Millu F Jain1, Sanjay L Khandekar1, Jayawant W Mahadani1, Waman K Raut1.   

Abstract

Primary non-Hodgkin lymphoma of breast is a rare pathology, representing 0.5% of malignant breast tumors. We report a case of 52 year old female presenting with a large painful mass in left breast with ipsilateral axillary lymph node diagnosed on fine needle aspiration cytology as non-Hodgkin's lymphoma. Breast lymphoma should be differentiated from other breast malignancies because of the differences in their treatment modalities. When breast lymphoma presents as a lump with axillary node, it clinically mimics breast carcinoma. Ultrasonogram and mammogram shows no characteristic features that can distinguish it from other breast malignancy. In such cases, FNAC becomes an important diagnostic tool that can differentiate PBL from other breast malignancy and avoid unnecessary surgery.

Entities:  

Keywords:  Breast lymphoma; diffuse large B-cell lymphoma (DLBCL); fine needle aspiration cytology (FNAC); primary breast lymphoma (PBL)
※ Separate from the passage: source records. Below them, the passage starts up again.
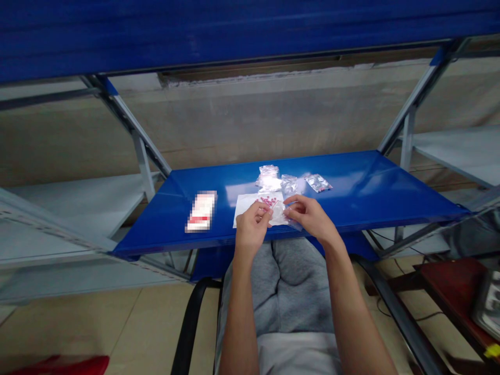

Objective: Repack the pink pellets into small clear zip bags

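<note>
My left hand (253,223) and my right hand (309,214) are both pinched on a small clear plastic bag (279,212), held between them just above the blue shelf (359,192). Under the bag lies a white sheet of paper (245,204) with a little heap of pink and red beads (266,200) on it. The fingers of both hands are curled, thumbs pressed to fingertips at the bag's edges.
Several more small clear bags (269,177) lie behind the paper, one with dark bits (318,182) to the right. A blurred white and red card (201,211) lies at the left. Metal rack struts rise on both sides. My grey-trousered lap sits below the shelf edge.
</note>
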The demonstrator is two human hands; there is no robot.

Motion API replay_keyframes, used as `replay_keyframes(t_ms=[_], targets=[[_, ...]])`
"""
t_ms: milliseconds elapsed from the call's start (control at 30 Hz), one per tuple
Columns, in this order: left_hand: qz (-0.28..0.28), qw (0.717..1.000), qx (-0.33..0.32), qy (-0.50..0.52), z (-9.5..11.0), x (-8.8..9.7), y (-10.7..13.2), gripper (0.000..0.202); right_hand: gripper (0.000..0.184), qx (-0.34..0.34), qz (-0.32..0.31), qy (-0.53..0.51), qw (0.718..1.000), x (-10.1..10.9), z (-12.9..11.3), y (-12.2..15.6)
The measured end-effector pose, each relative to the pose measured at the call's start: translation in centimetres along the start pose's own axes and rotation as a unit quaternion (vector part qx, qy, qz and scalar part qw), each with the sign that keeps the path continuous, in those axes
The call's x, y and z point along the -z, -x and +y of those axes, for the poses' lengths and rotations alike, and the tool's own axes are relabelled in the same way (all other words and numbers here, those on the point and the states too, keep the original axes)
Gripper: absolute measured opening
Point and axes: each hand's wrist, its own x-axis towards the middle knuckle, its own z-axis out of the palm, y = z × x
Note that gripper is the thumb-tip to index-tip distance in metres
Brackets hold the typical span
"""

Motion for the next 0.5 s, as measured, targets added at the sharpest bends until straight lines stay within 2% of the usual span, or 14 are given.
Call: replay_keyframes(t_ms=[133,333,433,500], targets=[[-0.031,0.999,-0.023,-0.014,-0.4,-0.4,-0.1,0.011,0.029,0.001,0.007,0.003,1.0,0.1,0.4,-0.2],[-0.114,0.99,-0.019,0.077,-1.1,-0.7,-0.3,0.023,0.027,0.025,0.0,0.04,0.999,0.0,0.4,-0.4],[-0.113,0.991,-0.015,0.075,-1.2,-0.7,-0.3,0.023,0.035,0.018,0.004,0.022,1.0,-0.1,0.1,-0.3],[-0.086,0.994,-0.02,0.062,-1.1,-0.8,-0.4,0.022,0.035,0.03,0.066,0.046,0.996,-0.2,-0.3,-0.3]])
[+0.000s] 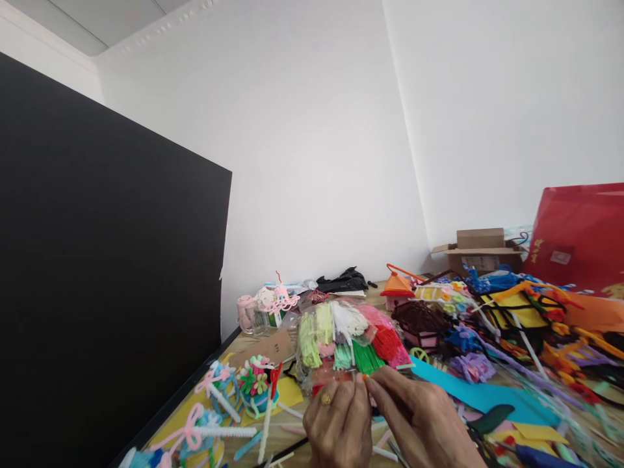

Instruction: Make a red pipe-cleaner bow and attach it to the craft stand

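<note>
My left hand [338, 422] is closed, with a gold ring on one finger. My right hand [422, 413] meets it at the fingertips, thumb and fingers pinched together. A tiny orange piece [365, 377] shows between the two sets of fingertips; its kind and most of its shape are hidden. Just beyond the hands lie clear plastic bags holding bundles of pipe cleaners [368, 357] in green, white, yellow, red and pink. Left of my left hand stands a small blue pot [260, 402] with fuzzy pink and green flowers, near a white stick with a red tip [266, 422].
A large black panel [112, 260] rises at the left. Fuzzy bow-topped wands [224, 431] lie at front left. On the right are a blue sheet [478, 396], a purple flower [472, 367] and a tangle of crafts. Behind stand a cardboard box [482, 260] and a red bag [575, 234].
</note>
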Demonstrator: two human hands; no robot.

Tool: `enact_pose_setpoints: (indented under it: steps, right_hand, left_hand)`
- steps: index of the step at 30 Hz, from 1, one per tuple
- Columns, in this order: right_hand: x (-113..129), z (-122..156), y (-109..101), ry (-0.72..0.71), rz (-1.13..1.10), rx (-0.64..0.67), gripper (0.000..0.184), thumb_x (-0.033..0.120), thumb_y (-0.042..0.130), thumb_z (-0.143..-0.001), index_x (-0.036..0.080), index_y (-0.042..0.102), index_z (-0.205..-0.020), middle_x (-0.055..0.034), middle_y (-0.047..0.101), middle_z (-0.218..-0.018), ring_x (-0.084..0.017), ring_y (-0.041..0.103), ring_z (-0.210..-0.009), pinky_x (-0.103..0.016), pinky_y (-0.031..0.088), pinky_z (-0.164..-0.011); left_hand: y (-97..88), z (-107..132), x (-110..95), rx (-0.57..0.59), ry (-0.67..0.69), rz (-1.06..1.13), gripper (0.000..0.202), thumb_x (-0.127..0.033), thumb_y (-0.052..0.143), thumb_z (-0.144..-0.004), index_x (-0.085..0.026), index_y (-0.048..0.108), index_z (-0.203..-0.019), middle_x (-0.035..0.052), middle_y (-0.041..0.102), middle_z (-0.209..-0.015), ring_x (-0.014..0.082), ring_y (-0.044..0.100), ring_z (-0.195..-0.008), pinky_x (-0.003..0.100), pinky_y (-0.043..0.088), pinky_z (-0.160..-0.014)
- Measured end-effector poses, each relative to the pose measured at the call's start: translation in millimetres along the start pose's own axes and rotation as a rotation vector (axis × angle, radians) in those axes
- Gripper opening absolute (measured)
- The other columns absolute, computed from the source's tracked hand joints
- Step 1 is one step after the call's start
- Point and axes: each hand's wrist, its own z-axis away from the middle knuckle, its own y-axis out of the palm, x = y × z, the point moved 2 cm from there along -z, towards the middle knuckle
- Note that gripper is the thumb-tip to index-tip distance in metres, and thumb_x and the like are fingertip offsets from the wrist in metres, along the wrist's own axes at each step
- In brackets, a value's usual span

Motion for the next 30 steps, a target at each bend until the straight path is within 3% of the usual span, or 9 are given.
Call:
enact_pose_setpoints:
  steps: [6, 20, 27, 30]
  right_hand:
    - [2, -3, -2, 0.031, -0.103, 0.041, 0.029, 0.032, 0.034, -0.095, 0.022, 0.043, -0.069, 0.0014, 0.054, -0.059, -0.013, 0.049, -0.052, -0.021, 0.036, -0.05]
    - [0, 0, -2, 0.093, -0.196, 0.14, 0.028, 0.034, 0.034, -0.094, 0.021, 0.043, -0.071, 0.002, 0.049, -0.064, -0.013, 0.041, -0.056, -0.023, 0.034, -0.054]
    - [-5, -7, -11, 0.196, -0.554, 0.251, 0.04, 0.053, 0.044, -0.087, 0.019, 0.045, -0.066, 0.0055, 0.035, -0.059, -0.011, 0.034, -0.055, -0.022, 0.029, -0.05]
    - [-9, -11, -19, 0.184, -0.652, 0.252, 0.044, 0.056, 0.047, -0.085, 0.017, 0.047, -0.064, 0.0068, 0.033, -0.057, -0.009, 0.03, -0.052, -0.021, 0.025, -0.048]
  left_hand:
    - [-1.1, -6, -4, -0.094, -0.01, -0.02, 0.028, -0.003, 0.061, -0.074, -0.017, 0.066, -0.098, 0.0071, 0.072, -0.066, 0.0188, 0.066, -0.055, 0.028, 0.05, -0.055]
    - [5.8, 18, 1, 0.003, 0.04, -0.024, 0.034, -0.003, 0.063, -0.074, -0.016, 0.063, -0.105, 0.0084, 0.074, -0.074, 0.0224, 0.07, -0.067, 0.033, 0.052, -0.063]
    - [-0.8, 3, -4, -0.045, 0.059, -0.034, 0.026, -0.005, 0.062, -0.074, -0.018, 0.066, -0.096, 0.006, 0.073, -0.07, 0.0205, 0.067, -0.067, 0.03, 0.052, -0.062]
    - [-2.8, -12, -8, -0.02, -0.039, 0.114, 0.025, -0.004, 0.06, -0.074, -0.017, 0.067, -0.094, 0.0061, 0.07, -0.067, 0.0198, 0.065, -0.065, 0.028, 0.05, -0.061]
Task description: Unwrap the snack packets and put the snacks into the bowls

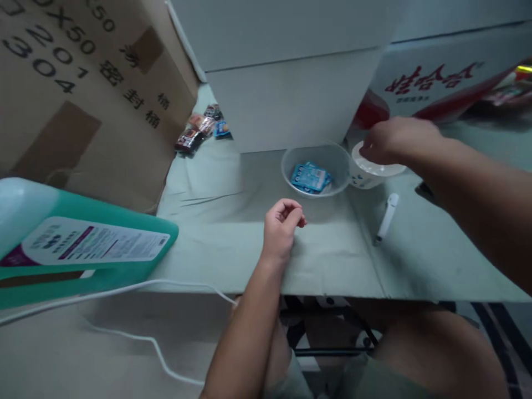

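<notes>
My left hand (282,224) rests just above the table's front part, its fingers loosely curled in with the thumb against them; no object shows in it. My right hand (397,139) reaches over the white paper tub (366,178), with its fingers bent down at the tub's opening. The fingertips are hidden, so whether they hold anything cannot be seen. Left of the tub stands a clear plastic bowl (286,174) with several blue packets (310,176) lying in it. Nearer to me, right of the bowl, lies a white box cutter-like tool (386,219).
A large cardboard box (112,111) and a green liquid jug (124,238) stand at left. White boxes (291,100) close off the back. Small snack packets (195,136) lie beside the cardboard. A white cable (166,282) crosses the table's front edge. A dark object (426,193) lies under my right forearm.
</notes>
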`<state>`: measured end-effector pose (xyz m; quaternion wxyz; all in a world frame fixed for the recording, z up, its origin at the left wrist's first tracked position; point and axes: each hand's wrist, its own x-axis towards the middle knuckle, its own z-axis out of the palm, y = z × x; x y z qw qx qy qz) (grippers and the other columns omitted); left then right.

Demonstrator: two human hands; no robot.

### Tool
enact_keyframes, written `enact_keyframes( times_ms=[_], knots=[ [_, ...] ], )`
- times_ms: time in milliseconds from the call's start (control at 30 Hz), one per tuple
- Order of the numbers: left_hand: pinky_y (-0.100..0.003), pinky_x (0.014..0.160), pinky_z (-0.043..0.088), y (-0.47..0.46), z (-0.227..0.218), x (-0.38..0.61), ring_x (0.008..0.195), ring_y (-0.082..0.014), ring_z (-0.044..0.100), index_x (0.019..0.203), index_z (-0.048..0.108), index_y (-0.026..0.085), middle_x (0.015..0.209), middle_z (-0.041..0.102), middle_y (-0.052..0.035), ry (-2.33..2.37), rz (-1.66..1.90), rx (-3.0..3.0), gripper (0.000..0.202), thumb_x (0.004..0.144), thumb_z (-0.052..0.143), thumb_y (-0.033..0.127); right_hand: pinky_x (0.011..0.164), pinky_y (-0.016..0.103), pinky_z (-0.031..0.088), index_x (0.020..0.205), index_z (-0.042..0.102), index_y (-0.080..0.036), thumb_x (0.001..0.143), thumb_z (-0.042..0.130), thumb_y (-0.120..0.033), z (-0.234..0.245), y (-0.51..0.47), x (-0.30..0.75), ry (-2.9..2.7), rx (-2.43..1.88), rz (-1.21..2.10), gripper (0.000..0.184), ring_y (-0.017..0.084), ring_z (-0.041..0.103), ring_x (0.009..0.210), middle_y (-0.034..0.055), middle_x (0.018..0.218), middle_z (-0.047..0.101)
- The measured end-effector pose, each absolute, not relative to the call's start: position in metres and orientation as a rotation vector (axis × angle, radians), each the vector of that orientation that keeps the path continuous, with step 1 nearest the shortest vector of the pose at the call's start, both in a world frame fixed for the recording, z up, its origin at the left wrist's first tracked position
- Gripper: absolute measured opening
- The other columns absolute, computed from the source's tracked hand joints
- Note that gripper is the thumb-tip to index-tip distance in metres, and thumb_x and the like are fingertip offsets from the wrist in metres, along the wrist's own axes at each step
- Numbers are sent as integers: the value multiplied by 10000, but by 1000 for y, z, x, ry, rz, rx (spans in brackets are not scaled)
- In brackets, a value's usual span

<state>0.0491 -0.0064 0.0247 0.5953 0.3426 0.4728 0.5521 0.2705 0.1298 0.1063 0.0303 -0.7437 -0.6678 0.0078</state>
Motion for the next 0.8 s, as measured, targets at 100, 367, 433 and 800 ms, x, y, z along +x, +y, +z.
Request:
enact_keyframes(
  times_ms=[100,367,433,800],
  knots=[
    [-237,565,408,-7,31,36,534,-84,520,741,591,197,576,543,51,1099,1292,670,180,667,692,326,809,481,536,1026,776,-219,935,551,-295,135,107,213,-2243,-2042,-143,255,360,733,959,167,959,768],
    [-220,468,215,5,33,3,480,-47,277,667,459,210,555,335,84,1138,1415,227,214,600,647,290,930,383,515,1354,622,-181,914,424,-58,75,164,-20,-2728,-1172,375,497,288,661,1194,136,1415,643],
    [-219,471,209,8,32,-7,473,-47,244,661,421,214,546,263,93,1116,1419,105,249,591,647,293,1040,376,487,1417,579,-185,908,471,-48,55,203,-57,-2628,-1318,364,538,286,571,1344,141,1510,564],
    [-256,462,160,25,22,-23,462,-57,226,685,379,232,533,201,95,1101,1480,-32,331,533,653,339,1192,766,213,1486,559,-251,952,549,-240,-2,276,-84,-2417,-1733,356,534,493,197,1569,88,1701,321]
  ],
)
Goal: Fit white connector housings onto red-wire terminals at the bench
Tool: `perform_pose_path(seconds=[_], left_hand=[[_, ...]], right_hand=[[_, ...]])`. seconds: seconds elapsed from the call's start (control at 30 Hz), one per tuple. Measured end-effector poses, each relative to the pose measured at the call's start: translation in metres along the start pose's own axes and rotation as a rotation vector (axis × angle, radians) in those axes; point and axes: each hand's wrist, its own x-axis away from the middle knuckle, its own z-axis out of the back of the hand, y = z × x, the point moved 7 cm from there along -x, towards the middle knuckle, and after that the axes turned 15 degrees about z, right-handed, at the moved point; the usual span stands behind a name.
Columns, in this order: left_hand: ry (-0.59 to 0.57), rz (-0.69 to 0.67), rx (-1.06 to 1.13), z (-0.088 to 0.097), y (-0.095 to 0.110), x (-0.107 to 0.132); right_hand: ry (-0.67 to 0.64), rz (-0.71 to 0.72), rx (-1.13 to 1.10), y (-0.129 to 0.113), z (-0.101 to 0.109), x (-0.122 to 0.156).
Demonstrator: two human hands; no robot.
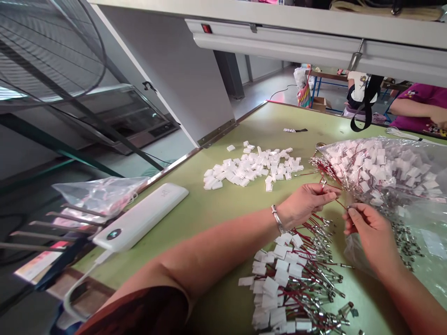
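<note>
My left hand [310, 200] pinches a thin red wire [341, 203] near the right side of the bench. The wire's other end is between the fingertips of my right hand [372, 232], so it spans the short gap between both hands. Below my left hand lies a heap of wired pieces [279, 274], with white plastic housings, red wires and shiny metal ends. Behind my hands, a clear plastic bag [433, 153] carries many similar white pieces, with red wires bunched at its left edge. Small dark metal parts [407, 242] lie beside my right hand.
Loose white housings [240, 170] are piled mid-bench on the green tabletop [195, 218]. A white power bank [143, 216] with a cable lies at the left edge. A fan [52, 51] stands left. A shelf with a lamp [279, 44] hangs overhead. Other people sit beyond.
</note>
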Motion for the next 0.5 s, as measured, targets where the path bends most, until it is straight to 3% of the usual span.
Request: perform_pose_path(seconds=[0.1,0.2,0.33,0.5], left_hand=[[0.025,-0.034,-0.141,-0.001,0.003,0.004],[0.050,-0.114,-0.353,-0.003,0.011,0.007],[0.139,-0.129,-0.563,-0.001,0.011,0.005],[0.064,-0.244,-0.810,-0.014,0.008,0.007]], right_hand=[[-0.146,-0.049,0.000,0.006,-0.014,0.004],[-0.147,-0.014,0.106,0.005,-0.007,0.000],[-0.039,0.170,0.290,-0.016,0.014,-0.007],[-0.039,0.410,0.441,-0.048,0.010,-0.002]])
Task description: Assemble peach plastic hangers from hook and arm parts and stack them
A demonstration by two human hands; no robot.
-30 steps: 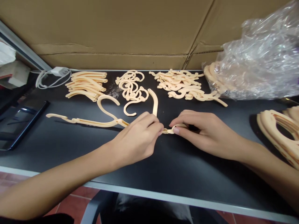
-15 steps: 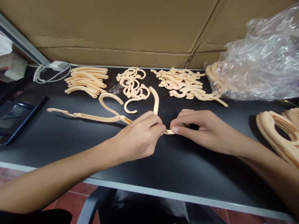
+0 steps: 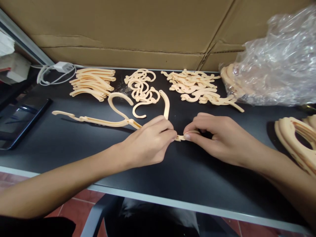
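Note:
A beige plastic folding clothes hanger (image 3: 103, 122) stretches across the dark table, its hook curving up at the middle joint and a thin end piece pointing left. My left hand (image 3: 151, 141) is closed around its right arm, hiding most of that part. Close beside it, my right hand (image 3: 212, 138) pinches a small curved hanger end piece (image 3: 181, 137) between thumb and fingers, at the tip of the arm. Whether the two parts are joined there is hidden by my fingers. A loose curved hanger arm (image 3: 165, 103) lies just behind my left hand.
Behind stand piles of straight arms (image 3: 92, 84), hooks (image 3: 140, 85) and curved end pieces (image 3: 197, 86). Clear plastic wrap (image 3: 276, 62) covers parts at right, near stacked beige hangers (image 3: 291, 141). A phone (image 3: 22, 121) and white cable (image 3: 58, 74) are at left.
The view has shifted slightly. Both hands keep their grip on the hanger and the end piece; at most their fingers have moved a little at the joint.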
Year:  2015        PMID: 26229252      PMCID: PMC4520046          DOI: 10.4103/0970-9371.160570

Source DB:  PubMed          Journal:  J Cytol        ISSN: 0970-9371            Impact factor:   1.000


Introduction

Primary non-Hodgkin lymphoma (NHL) of the breast is rare, representing 0.5% of all malignant breast tumors, 1% of all NHLs and 2% of all extranodal lymphomas.[1] As for the lymphoid lineage, B-cell lymphomas of the breast are more common than T-cell lymphomas.[2] Currently, for diagnosing primary breast lymphomas (PBLs), the histologic criteria proposed by Wiseman and Liao (1972)[3] are accepted as the “standard” for differentiating a PBL from the secondary form.[4] The close anatomic proximity of mammary and lymphomatous tissue, absence of a previous diagnosis of an extra-mammary lymphoma, lack of evidence of a disseminated disease (except for the ipsilateral axillary nodal involvement) and an adequate quality of the histopathological specimen are the four accepted criteria. Fine needle aspiration cytology (FNAC) plays a significant role in the diagnosis of PBL and there have been a few case reports and rare series studies highlighting its importance in the diagnosis of PBL and its differentiation from the secondary lymphomatous involvement of the breast.[5] Hence, FNAC becomes an indispensible tool to diagnose PBL and thus avoid unnecessary surgery. We report such a case.

Case Report

Clinical summary

A 52-year-old woman presented with a painful left breast mass of 3 months’ duration and left axillary lymph node enlargement of 10 days’ duration. The breast mass measuring 8 cm in its maximum dimension was mobile, tender and firm to hard in consistency. The overlying skin, nipple and areola were unremarkable. Hematological findings were within normal limits. No organomegaly or any other lymph node involvement (except for the palpable ipsilateral axillary node) was detected on ultrasonogram. Clinically, there was a suspicion of breast carcinoma. FNA of the breast mass and the axillary lymph node was performed by the standard procedure.

Cytologic findings

Aspirates from both the sites, revealing a similar cytomorphologic picture, were cellular with predominantly sheets and a few clusters of polymorphous population of lymphoid cells lacking typical reactive spectrum in a background displaying many lymphoglandular bodies. The cells comprised predominantly large cells admixed with some intermediate-sized cells and small lymphocytes. The large cells showed a scanty basophilic cytoplasm, round nuclei having a fine chromatin and small nucleoli; some of the nuclei were cleaved. Cytologic smears were interpreted as “suspicious of NHL” [Figure 1].
Figure 1

Highly cellular fine needle aspiration smear showing sheets of atypical lymphoid cells that are mainly large and intermediate sized with lymphoglandular bodies in the background (arrows) (MGG, ×400)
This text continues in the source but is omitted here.